# Problem requirements
Pictures are to be left out, and only the lines from the one containing "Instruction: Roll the" through the last line of the data are to be returned exactly.

# Provided data
────

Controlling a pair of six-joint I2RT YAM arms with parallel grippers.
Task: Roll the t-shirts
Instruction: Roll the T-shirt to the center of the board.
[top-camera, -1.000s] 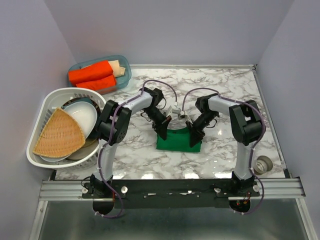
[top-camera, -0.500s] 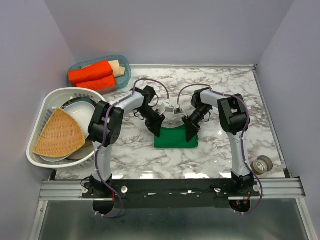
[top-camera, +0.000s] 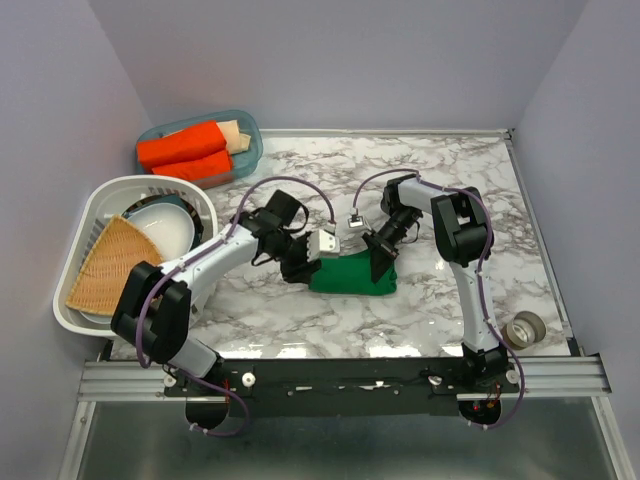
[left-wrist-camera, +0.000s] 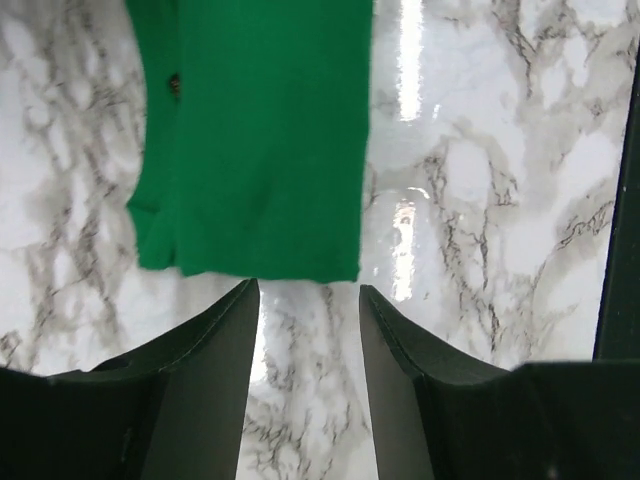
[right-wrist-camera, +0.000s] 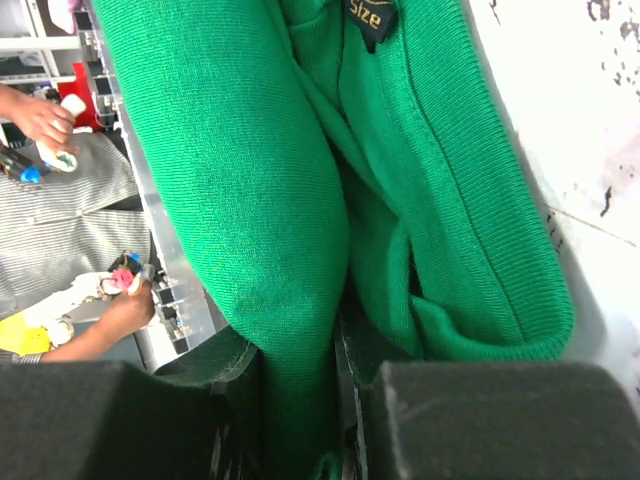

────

# Output of the exercise
Instruction: Roll the T-shirt to the center of the board.
[top-camera, -1.000s] 
[top-camera, -0.500s] 
[top-camera, +0.000s] 
[left-wrist-camera, +0.000s] 
[right-wrist-camera, +0.000s] 

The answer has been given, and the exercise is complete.